(Extracted data entries)
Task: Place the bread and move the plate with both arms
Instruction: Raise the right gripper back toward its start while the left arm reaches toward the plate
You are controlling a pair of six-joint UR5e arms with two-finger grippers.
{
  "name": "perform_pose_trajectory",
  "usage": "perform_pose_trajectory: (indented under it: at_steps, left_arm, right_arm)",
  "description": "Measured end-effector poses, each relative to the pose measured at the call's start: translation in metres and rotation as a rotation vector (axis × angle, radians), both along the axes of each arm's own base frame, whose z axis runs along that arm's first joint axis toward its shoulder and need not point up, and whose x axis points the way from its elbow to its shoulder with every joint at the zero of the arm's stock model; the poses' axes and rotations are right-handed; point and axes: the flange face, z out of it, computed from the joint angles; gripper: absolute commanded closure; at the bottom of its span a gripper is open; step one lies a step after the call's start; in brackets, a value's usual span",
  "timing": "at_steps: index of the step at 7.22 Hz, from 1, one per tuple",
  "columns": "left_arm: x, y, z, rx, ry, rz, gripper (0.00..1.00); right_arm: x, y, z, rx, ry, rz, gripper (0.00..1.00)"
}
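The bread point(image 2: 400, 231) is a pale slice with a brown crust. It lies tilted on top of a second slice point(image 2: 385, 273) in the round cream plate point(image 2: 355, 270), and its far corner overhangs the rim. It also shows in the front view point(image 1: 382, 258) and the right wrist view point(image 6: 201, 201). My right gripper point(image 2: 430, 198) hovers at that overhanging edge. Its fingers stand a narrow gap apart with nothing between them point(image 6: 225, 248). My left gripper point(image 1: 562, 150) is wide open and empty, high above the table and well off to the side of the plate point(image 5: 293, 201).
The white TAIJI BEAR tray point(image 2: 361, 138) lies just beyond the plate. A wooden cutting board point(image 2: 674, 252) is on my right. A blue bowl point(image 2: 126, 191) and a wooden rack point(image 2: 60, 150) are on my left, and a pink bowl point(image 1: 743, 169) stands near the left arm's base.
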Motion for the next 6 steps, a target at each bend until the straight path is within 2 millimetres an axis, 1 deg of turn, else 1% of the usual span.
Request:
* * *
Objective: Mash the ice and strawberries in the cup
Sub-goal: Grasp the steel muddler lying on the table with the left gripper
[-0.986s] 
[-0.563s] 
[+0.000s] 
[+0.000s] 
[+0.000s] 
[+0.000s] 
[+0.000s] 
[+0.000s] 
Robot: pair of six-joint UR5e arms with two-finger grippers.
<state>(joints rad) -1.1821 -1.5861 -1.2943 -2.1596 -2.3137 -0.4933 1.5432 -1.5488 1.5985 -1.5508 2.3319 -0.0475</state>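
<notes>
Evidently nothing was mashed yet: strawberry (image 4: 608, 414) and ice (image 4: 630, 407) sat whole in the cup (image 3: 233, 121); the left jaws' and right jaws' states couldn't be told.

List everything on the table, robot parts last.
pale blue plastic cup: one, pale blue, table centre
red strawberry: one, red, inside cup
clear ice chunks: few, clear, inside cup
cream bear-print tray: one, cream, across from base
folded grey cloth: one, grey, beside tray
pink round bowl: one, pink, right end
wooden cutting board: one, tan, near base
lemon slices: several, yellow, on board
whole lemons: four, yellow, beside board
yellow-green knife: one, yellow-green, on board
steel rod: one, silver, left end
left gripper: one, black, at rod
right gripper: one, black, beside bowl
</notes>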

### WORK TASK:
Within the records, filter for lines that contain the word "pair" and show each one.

### RESPONSE TO THIS TASK:
You are controlling a pair of six-joint UR5e arms with two-finger grippers.
Robot: pair of six-joint UR5e arms with two-finger grippers.

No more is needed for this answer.